Building a Reliable IP Multicast Distributed System

1. Building a Reliable IP Multicast Distributed System Karl Thomas Rees CS 560

2. System Needs • IP telephone-like application, featuring a client and a dynamic number of operators that “compete” with each other through a system of bids to recognize what language the user at the client end was speaking, and then route the call accordingly. • Architecture should be robust enough to be extendable for use with future NLP projects. • Naturally, IP Multicast is the underlying protocol of choice.

3. Project Steps (minus the NLP) • Design protocol suitable for transfer of sound from client to multiple operators. • Design protocol suitable for transfer of messages between operators and clients. • Design protocol stack /API. • Consider reliability / flow control issues.

4. Sound Recognition Protocol • A “super-protocol” that rests on top of IP Multicast layer:

5. Sound Stream Protocol • Class to encapsulate a sound wave.

6. Foreign Language Recognition System Protocol • Messages between operators and clients

7. FLRS Messages • FLRS_ANNOUNCE • FLRS_BID • FLRS_CLOSE_BIDS • FLRS_ACCEPT • FLRS_REJECT • FLRS_ROUTE

8. API • The famous rees.net package. Trust me, it’s a sweet piece of Java code. • Built to hide networking aspect. Thus, all Operators should extend their “Recognizer” threads from a FLRSPacketHandler that automatically updates the sound wave / calls “recognize” method.

9. Reliability Issues • FLRS Messages must be guaranteed, otherwise entire system can crash. • NLP can be very processor intensive; might not be able to handle real-time sound as it arrives, so we need some method of flow control. • Different operators will be processing the sound waves with different algorithms and therefore at different speeds. Don’t want to limit the performance of the entire system by the flow needs of the slowest operator.

10. “Old School” Reliability Methods • Sender-initiated Go-Back-N or selective repeat mechanism for error recovery.

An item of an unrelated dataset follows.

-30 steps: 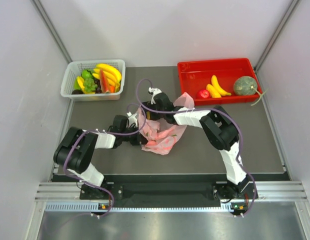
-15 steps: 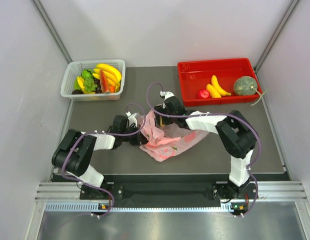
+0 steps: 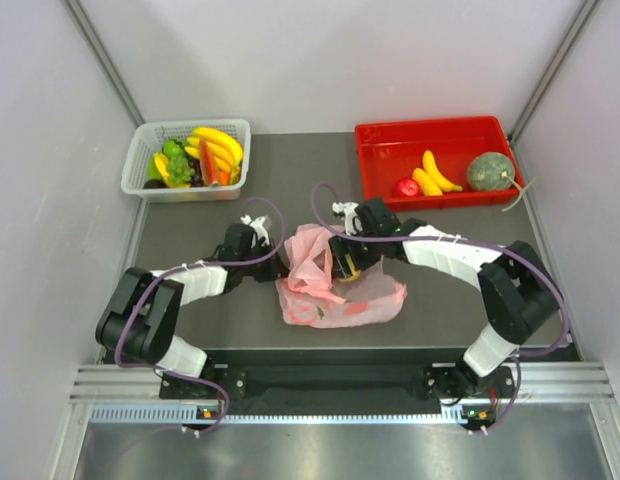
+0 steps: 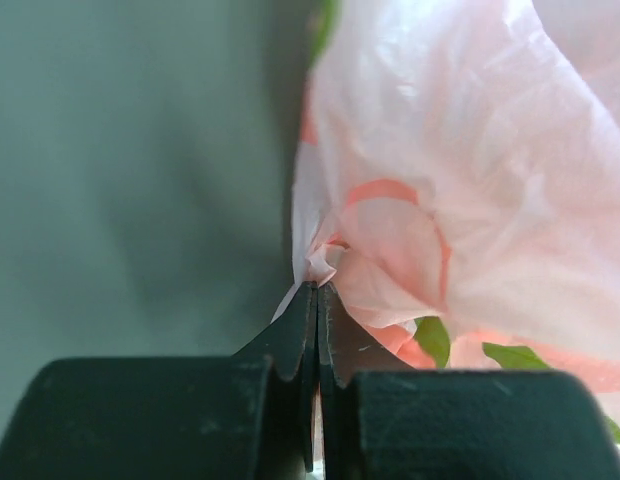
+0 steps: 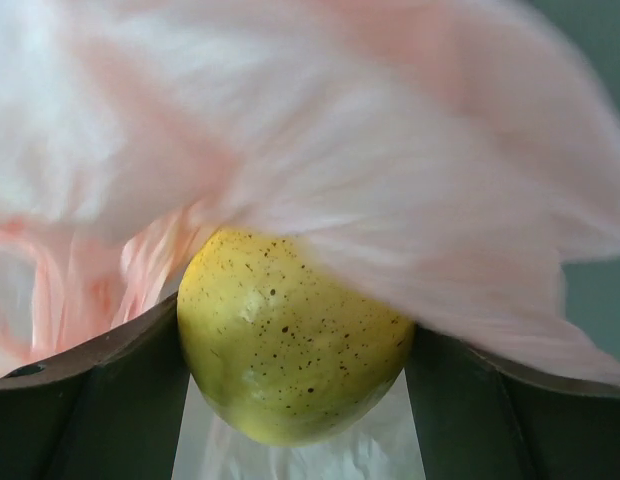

Very expensive, since sender must keep track of state for all receivers in group. • Receiver-initiated error recovery (negative acks) lets receivers keep state, but since we use negative acks, sender must keep very large buffer and make assumptions about when its safe to take something out of the buffer. • Both strategies suffer from the need to re-send the data over Multicast, wasting bandwidth network wide.

11. Tree-based Multicast Transport Protocol (TMTP) • TMTP uses an expanding ring search to dynamically organize the dissemination group members into a hierarchical control tree as members join and leave a group • Receiver driven. Tree structure is exploited to restrict the scope of retransmissions to the region where packet loss occurs; thereby insulating the rest of the network from additional traffic. • Problem—needs to be implemented in switches.

12. Structure-Oriented Resilient Multicast (STORM) • Relies on idea that some loss is acceptable. Also, recognizes that data is time-sensitive. Eliminates expired data; thus loss is usually limited to data that would already be useless. • Might work for Sound Stream (assuming we can deal with loss), but not for FLRS. • Again, implemented in routers.

13. Waypoints • Servers called waypoints will be placed throughout network that participate in the error recovery protocol, supplying repairs to receivers. From the application's perspective, waypoints appear to be additional application endpoints in the network. A third-party approach.

14. Reliable Adaptive Multicast Protocol (RAMP) • Can elect to send either reliable or unreliable.